The Post-Soviet Script Shifts

Several former Soviet republics have shifted away from Cyrillic since 1991, motivated by desires to distance their national identity from Russian cultural influence and to improve compatibility with the Latin-dominant internet:

  • Moldova: Switched from Cyrillic back to Latin (Romanian uses Latin) in 1989
  • Azerbaijan: Switched to Latin in 1991, fully by 2001
  • Uzbekistan: Gradually transitioning to Latin since 1993 (still ongoing)
  • Turkmenistan: Switched to Latin in 1993
  • Kazakhstan: Announced transition to Latin in 2017, ongoing implementation

Mongolia, though not a former Soviet republic per se, still uses Soviet-introduced Cyrillic for standard Mongolian — though the traditional Mongolian script (vertical, encoded in Unicode at U+1800–U+18AF) is officially co-official and seeing a revival.

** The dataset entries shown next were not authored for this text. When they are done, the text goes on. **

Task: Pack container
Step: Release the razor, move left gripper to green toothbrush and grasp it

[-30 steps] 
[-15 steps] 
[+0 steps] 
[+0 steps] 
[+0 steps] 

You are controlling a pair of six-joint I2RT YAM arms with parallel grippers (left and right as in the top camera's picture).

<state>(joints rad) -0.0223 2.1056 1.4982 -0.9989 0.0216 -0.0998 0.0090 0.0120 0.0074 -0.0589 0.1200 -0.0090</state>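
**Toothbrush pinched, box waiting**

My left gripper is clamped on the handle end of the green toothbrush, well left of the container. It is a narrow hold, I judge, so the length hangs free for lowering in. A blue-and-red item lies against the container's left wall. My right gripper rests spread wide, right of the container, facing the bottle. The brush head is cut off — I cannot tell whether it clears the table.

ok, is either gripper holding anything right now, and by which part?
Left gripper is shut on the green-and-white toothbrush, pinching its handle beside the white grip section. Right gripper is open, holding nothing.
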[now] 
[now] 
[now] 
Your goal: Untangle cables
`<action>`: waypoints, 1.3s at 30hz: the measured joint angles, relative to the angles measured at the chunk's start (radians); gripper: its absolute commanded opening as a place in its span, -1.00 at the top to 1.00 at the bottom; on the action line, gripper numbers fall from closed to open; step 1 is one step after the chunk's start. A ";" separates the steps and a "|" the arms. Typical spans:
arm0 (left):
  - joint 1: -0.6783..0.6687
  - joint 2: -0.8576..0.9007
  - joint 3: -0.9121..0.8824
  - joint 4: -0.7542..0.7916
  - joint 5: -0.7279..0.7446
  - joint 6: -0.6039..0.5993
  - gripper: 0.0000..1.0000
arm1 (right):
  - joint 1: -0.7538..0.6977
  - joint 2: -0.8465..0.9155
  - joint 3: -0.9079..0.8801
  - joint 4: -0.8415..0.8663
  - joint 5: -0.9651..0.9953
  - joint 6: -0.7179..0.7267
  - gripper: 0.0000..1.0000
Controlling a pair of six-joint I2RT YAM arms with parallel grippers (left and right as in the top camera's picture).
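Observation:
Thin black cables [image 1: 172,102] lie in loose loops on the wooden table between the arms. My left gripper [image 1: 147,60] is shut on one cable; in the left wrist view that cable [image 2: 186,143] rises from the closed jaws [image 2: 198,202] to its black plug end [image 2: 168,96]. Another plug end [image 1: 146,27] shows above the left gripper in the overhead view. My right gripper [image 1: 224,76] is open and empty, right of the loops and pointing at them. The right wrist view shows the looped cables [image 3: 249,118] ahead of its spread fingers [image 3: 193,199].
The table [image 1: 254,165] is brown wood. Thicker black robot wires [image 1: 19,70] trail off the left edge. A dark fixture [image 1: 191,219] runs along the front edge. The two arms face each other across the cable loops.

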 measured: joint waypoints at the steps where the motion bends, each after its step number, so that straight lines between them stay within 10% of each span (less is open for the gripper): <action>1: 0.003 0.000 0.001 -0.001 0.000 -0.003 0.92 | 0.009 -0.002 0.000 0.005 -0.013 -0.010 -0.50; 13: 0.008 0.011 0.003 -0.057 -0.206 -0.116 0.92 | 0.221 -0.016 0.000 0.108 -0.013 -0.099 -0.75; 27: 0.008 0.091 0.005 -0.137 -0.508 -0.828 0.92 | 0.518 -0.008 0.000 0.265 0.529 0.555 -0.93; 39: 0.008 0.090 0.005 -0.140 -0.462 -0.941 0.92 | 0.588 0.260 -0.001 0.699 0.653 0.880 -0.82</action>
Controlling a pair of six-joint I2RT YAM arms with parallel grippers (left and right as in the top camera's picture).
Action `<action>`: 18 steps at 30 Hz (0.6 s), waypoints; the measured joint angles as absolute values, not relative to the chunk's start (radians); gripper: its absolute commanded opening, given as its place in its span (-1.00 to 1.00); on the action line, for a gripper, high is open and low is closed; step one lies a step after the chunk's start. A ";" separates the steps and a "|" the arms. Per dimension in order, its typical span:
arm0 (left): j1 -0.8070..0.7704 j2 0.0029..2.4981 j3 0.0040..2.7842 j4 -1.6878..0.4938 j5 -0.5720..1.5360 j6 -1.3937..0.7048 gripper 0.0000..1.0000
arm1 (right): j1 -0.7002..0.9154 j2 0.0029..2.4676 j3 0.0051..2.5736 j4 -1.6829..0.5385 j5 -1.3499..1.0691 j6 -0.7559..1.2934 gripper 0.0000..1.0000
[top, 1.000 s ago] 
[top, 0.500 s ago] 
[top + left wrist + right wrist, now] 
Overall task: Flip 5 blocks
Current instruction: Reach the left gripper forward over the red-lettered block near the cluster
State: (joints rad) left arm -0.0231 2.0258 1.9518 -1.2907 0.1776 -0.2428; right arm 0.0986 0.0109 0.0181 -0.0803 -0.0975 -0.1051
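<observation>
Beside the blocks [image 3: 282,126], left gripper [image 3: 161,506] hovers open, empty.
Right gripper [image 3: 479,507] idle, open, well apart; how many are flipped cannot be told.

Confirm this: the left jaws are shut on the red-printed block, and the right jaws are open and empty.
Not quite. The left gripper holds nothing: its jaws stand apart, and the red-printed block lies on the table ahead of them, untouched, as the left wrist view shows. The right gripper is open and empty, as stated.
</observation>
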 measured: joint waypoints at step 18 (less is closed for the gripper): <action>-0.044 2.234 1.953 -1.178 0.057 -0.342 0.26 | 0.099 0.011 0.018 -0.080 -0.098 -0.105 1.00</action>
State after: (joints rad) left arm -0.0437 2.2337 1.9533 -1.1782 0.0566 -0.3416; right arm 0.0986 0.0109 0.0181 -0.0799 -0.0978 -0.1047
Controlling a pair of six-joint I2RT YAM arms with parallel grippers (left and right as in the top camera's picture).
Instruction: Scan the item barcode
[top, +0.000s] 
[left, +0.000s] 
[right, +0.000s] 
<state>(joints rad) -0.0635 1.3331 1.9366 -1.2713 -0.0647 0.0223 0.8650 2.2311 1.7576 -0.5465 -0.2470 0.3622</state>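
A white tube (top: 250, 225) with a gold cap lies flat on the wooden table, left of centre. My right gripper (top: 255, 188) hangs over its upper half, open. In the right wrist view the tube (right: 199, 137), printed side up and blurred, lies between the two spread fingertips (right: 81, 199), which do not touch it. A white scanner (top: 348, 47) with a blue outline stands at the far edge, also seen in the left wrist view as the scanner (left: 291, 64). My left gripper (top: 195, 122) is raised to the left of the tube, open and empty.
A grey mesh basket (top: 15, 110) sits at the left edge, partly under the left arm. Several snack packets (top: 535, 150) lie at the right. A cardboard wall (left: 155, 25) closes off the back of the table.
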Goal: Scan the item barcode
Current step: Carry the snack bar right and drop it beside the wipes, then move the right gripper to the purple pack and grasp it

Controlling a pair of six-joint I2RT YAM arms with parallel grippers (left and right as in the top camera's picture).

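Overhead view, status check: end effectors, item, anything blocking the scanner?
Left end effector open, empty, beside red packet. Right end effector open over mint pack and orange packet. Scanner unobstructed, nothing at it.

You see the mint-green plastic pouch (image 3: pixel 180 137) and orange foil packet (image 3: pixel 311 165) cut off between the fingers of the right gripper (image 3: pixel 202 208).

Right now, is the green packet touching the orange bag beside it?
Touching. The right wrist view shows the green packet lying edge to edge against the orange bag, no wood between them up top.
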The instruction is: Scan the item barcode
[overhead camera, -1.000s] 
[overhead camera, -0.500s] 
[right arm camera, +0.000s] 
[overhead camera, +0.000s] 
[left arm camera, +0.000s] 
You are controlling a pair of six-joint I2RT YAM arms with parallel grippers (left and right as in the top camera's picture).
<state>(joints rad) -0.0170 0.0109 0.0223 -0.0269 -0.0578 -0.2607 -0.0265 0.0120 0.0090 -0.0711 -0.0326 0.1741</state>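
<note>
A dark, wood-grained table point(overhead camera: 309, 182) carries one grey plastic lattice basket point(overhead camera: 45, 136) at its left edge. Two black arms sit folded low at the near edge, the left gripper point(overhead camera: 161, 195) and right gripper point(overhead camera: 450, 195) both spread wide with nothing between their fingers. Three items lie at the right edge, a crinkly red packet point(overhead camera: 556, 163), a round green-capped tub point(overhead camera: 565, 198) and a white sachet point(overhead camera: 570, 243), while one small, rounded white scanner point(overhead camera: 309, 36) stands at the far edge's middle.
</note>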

These geopolitical transitions create encoding challenges for digital archives, legacy databases, and historical documents. Unicode encodes all the necessary characters for both the Cyrillic and Latin forms of these languages, but accurate representation requires knowing which orthographic era a document comes from.